Putin’s battles with rebels from the restive northern Caucasus republic of Chechnya had caused thousands of deaths, including the 294 who died in a string of apartment bombings. Many in Moscow whispered Putin’s security services were behind these bloody attacks, not least because the end result was a security clampdown that strengthened his power.
The freewheeling oligarchs of the 1990s were soon brought to heel. It had taken just one big case against the country’s richest man for Putin and his men to rein in the market freedoms of the Yeltsin era, and to launch a takeover by the state.
‘He would have gone gladly after four years, I think,’ Pugachev continues. ‘But then all these controversies happened. With the West now, there is such a serious standoff that it’s almost the Cuban missile crisis. And now he’s gone even deeper … He understands that if it goes further, he will never get out.’
For both these men, the power construct built by Putin, by which the president had accumulated so much power that everything now depended on him, looked the very opposite of stable. ‘It’s a pyramid. All you have to do is knock it once and it will all collapse … He understands all this, but he can’t change himself.’
‘I don’t have the feeling he understands any of this,’ says Yumashev.

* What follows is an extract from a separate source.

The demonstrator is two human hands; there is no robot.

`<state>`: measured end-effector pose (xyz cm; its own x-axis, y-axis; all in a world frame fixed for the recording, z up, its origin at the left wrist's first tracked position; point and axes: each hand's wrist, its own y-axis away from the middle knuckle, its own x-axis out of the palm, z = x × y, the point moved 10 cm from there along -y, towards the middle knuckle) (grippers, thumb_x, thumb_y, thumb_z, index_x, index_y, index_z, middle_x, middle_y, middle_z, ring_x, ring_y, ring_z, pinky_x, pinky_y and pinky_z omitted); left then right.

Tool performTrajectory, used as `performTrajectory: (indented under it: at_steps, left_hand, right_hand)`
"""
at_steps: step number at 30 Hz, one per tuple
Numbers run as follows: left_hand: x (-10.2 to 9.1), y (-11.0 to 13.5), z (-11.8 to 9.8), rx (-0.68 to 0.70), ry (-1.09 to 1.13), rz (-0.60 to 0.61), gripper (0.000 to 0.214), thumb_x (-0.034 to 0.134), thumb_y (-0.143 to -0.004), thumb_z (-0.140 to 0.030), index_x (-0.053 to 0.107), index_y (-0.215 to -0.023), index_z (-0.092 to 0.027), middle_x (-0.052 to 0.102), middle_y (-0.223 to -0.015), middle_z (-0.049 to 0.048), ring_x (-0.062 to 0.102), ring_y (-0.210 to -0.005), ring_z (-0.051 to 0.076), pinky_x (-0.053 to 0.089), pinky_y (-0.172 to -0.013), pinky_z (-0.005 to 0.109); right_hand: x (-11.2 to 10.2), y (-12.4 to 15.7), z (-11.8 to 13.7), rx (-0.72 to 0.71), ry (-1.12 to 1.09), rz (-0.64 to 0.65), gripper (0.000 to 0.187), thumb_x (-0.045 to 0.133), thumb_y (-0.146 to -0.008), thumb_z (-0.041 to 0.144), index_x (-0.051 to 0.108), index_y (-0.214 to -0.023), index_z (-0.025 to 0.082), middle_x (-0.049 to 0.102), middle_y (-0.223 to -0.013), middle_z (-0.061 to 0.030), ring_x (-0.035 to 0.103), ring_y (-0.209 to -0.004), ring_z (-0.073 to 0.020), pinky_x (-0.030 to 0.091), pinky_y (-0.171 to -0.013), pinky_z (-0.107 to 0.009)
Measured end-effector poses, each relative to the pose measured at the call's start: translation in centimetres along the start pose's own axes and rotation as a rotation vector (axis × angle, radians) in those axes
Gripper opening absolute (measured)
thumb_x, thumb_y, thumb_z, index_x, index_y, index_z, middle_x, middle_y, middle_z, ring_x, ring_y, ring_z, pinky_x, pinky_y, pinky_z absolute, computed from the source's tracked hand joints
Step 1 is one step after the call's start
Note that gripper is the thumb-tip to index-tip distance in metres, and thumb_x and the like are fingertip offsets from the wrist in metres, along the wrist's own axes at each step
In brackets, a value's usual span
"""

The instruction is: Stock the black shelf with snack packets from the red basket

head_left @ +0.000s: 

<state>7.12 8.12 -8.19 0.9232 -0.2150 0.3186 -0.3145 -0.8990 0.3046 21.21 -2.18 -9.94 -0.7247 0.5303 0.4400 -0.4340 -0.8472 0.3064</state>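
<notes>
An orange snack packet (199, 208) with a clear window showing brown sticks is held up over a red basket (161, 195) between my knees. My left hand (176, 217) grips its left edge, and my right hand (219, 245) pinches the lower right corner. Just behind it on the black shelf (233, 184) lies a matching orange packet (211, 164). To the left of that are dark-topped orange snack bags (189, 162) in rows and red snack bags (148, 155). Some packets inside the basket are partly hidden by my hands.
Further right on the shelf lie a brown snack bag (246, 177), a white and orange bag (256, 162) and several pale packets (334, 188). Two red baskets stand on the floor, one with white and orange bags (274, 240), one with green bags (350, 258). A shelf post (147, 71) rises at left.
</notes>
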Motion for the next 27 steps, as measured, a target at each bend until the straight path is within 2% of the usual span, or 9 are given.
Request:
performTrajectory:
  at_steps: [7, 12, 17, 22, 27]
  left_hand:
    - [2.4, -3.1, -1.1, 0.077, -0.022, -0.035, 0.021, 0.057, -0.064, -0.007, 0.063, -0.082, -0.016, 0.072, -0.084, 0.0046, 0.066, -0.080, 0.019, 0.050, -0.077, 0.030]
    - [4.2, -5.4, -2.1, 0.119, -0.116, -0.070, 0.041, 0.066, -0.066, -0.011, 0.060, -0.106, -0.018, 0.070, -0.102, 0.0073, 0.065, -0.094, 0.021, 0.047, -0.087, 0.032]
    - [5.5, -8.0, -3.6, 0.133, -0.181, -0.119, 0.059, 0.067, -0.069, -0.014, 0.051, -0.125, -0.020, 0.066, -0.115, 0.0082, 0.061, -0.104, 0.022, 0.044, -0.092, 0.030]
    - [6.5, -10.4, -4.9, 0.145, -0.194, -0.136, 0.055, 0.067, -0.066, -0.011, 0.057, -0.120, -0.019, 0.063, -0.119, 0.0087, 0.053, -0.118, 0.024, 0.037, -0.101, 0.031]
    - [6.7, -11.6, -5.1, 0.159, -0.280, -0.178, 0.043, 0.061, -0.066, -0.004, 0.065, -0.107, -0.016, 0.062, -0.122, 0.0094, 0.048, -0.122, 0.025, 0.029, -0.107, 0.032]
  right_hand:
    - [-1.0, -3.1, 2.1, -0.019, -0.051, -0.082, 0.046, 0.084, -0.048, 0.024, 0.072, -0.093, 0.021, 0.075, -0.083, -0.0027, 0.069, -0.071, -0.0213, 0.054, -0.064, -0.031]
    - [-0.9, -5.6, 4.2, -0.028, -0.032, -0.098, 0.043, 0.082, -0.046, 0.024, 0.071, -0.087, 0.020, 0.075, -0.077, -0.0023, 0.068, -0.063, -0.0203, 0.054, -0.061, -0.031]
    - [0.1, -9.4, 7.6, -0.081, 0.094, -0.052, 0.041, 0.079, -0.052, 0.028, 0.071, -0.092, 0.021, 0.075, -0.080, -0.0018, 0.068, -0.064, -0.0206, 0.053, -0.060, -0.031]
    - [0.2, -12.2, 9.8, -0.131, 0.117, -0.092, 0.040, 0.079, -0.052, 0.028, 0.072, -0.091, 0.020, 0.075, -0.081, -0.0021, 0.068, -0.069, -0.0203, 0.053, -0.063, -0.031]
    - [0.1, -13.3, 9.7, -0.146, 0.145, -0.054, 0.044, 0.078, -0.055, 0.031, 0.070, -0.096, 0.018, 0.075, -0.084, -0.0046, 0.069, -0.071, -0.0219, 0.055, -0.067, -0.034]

‘It would be strange if he said everything I did is backward,’ Pugachev interjects. ‘Many of the decisions he makes are based on his convictions of how the world is run. The subject of patriotism – he believes this sincerely. When he says the collapse of the Soviet Union was a tragedy, he believes this sincerely … He just has such values. What he does he does sincerely. He sincerely makes mistakes.’

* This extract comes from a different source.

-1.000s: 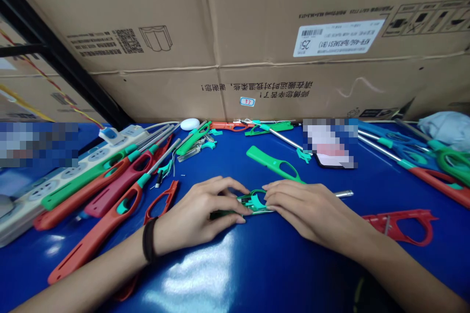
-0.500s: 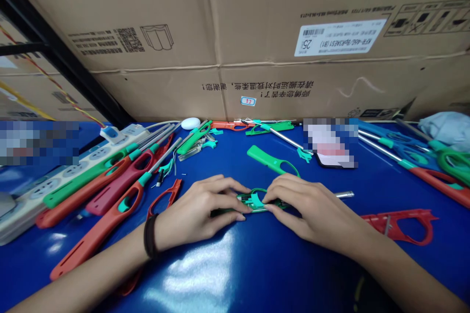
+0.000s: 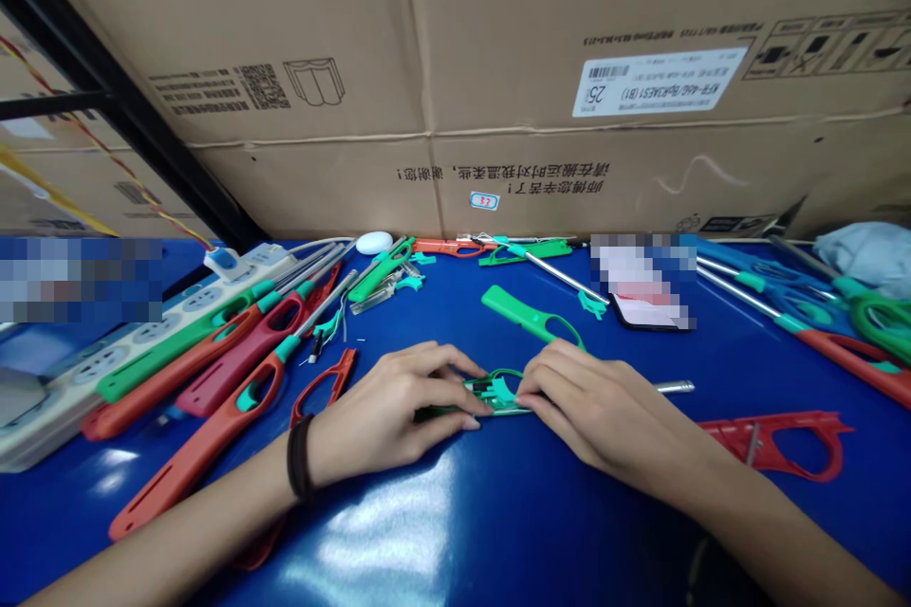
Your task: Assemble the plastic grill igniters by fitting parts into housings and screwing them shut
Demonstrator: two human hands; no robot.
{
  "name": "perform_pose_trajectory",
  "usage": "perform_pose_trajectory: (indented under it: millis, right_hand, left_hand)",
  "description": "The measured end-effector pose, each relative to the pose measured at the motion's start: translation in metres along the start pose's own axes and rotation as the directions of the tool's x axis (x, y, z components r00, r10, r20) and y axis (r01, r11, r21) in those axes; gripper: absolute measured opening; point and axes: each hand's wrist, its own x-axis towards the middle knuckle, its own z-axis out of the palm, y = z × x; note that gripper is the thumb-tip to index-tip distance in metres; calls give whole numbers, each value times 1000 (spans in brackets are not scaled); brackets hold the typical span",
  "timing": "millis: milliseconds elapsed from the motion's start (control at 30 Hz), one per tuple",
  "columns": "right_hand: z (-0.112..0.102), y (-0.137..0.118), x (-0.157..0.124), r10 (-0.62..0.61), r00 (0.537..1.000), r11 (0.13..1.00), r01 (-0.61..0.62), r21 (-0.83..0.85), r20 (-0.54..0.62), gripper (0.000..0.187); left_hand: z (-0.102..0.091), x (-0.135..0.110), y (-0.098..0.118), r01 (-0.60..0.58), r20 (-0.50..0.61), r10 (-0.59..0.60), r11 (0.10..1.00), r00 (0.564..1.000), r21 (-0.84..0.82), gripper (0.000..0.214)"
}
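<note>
Centrally, green lighter (image 3: 498,394), under both hands' fingers (image 3: 455,362)

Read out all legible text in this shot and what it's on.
Carton, printed upside down: "师傅您辛苦了!"
Same carton, next line: "请在搬运时对我温柔些,谢谢您!"
White label: "25"; the rest is too small to read.
Small sticker: looks like "37", blurry.
Small print by the QR code: too small to read.
Large characters along the top edge: cut off.

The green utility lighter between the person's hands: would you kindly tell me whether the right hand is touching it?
Touching. The head view shows the right hand with its fingertips lying directly over the green utility lighter, no gap between them.
</note>
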Motion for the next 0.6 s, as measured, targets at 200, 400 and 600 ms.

Putin had often justified his consolidation of all levers of power – which included ending elections for governors, and bringing the court system under Kremlin diktat – by saying such measures were necessary to usher in a new era of stability, ending the chaos and collapse of the 1990s. But behind the patriotic chest-beating that, on the face of it, appeared to drive most of the decision-making was another, more disturbing factor. Putin and the KGB men who ran the economy through a network of loyal allies now monopolised power, and had introduced a new system in which state positions were used as vehicles for self-enrichment. It was a far cry from the anti-capitalist, anti-bourgeois principles of the Soviet state they had once served.
‘These people, they are mutants,’ says Pugachev. ‘They are a mixture of homo-soveticus with the wild capitalists of the last twenty years. They have stolen so much to fill their pockets. All their families live somewhere in London. But when they say they need to crush someone in the name of patriotism, they say this sincerely. It’s just that if it’s London they’re targeting, they will get their families out first.’
‘I think it is a terrible thing,’ says Yumashev. ‘Some of my friends who work in the Kremlin now say – with absolute sincerity – how great it is they can get so rich there. In the nineties, this was unacceptable. You either had to go into business or work for the country. Now they go and work for the state to earn money. Ministers hand out licences to make money. And of course all this comes from the boss … The first conversation [Putin] has with a new state employee is, “Here is your business. Share it only with me. If someone attacks you, I will defend you … and if you don’t [use your position as a business] you are an idiot.”’
‘Putin said this himself,’ says Pugachev. ‘Openly. I remember, I was speaking with him. He said, “What is that guy waiting for? Why isn’t he earning? What is he waiting for? He has the position. Let him make money for himself.” These are now like people who have drunk blood. They can’t stop. Now it is state officials who are the businessmen.’